I had my heads in my last batch a lot as well and still had 77% so I really don't know if it matters but can't help but think it must have...but let us know how your next hatch goes! It's so exciting!!!


----------



## cherrypie2181 (Apr 27, 2013)

Well...the last two didn't make it! When I hatched them one was breached and the other was under developed! But still an awesome hatch!!!


----------



## ReTIRED (Mar 28, 2013)

cherrypie2181 said:


> Thank you...this hatch I only candled at the 7th and 18th day and pretty much "forgot" about them and I feel that maybe that helped my hatch rate!!! Sure happy with this success!

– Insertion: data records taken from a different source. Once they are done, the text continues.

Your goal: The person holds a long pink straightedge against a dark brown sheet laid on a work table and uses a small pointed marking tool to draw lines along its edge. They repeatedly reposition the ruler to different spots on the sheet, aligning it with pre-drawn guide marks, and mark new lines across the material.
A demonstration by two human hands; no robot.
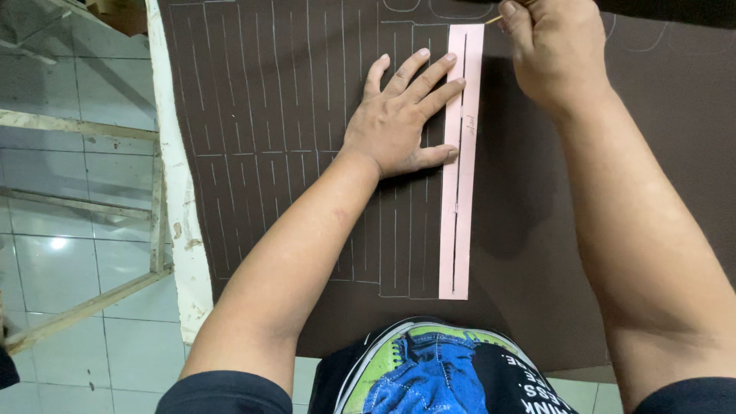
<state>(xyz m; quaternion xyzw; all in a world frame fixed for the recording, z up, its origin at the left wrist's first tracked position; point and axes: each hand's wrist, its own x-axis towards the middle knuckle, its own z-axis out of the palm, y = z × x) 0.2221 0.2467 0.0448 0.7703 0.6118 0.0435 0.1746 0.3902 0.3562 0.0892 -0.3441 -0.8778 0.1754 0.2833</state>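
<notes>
A dark brown sheet of fabric (537, 199) covers the table, marked with many thin chalk lines. A long pink paper strip template (458, 230) with a slit down its middle lies on it. My left hand (399, 123) lies flat with fingers spread, fingertips and thumb pressing the strip's left edge. My right hand (548, 46) is closed around a thin yellowish marking tool (494, 19) whose tip meets the strip's top end.
The table's worn white edge (180, 215) runs down the left. Beyond it are a wooden frame (84, 230) and a pale tiled floor (69, 253). My printed dark shirt (437, 368) shows at the bottom.
</notes>
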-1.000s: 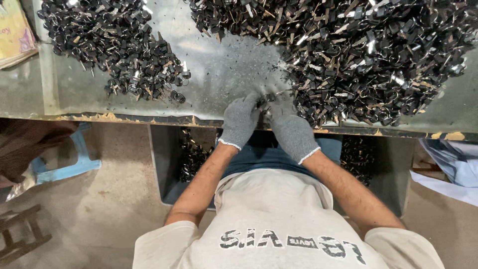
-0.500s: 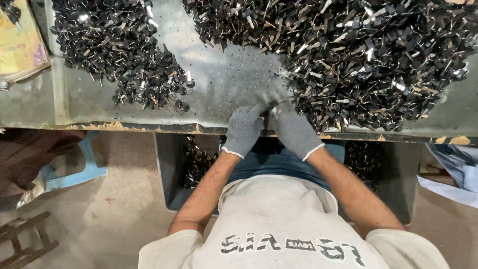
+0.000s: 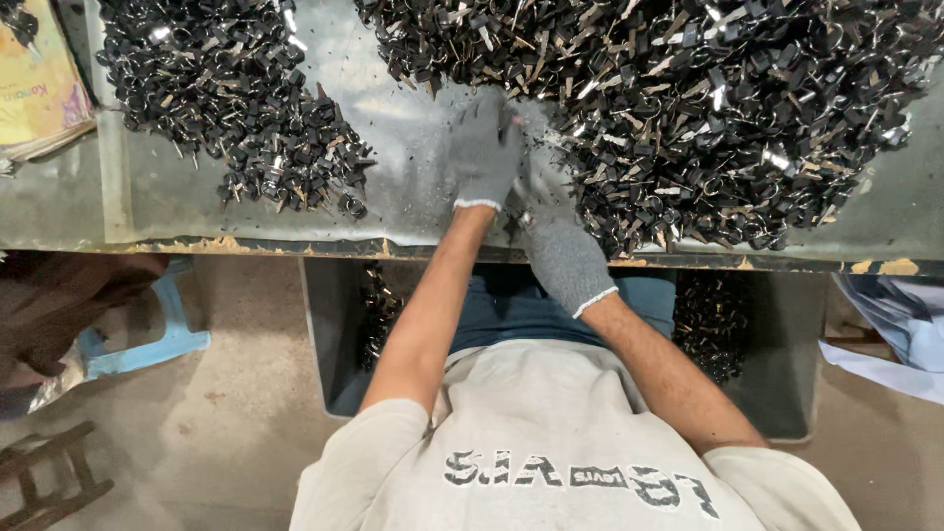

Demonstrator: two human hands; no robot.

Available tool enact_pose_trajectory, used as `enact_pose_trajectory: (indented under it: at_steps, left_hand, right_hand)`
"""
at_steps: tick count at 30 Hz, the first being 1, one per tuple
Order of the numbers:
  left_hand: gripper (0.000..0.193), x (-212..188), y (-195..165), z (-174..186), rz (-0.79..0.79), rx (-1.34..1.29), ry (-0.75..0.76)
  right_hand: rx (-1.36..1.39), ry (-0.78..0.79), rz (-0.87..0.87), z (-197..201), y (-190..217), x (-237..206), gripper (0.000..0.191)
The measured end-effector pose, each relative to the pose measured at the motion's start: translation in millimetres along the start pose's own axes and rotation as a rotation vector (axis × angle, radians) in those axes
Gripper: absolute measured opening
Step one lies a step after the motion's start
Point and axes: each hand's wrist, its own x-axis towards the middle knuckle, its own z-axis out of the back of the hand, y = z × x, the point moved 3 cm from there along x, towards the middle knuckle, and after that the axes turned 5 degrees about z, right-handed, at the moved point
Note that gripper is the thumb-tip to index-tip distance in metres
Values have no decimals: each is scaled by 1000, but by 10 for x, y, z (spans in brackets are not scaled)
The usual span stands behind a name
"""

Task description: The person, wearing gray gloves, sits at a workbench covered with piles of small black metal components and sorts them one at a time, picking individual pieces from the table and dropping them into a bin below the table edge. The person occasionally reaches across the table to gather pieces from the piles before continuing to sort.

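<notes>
While both gloved hands work mid-counter, left hand (image 3: 485, 147) flat, open, at big clip pile (image 3: 708, 108) edge, right hand (image 3: 562, 251) grip unclear, near front edge.

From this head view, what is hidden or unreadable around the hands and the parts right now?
- Left hand: whether its glove holds a part, fingers blurred against the big pile.
- Right hand: fingertips, buried at the pile's edge.
- Single parts: too small to tell their shape.
- Both piles: cut off by the top edge.
- Bin under the table: contents partly hidden by the person's body.
</notes>
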Motion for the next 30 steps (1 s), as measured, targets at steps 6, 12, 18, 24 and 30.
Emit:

I think that YOU are probably EXACTLY right with THAT statement.

Get the temp & humidity in a reasonable "range" BEFORE incubating.
CHECK it a time or two or whenever ....BUT *don't mess with it....
...unless....*you have a VERY GOOD REASON.

People who _refrain _from "fixing what ain't broke" tend to do better in almost everything *!!!*

why "fret"...IF you "did-your-homework" BEFOREHAND.

I never worried about "tests" in College. decades ago....
....because I figured that ....I either _knew it....or I didn't.
_I don't recall EVER "failing-a-test". 
MOST GOOD, SOME *GREAT.....*no LOSERS.
( I had some LOSERS for Professors, however. *Ha-Ha !!! *)

*???

*MORAL: Don't "overthink" the situation.


-ReTIRED-


----------



## cherrypie2181 (Apr 27, 2013)

ReTIRED said:


> I think that YOU are probably EXACTLY right with THAT statement.
> 
> Get the temp & humidity in a reasonable "range" BEFORE incubating.
> CHECK it a time or two or whenever ....BUT don't mess with it....
> ...


Very true! It was nice to be surprised with hatching babies rather then looking at it every 10 mins hoping to see something! I think I will handle the rest of my hatches in the same fashion! 
Thanks


----------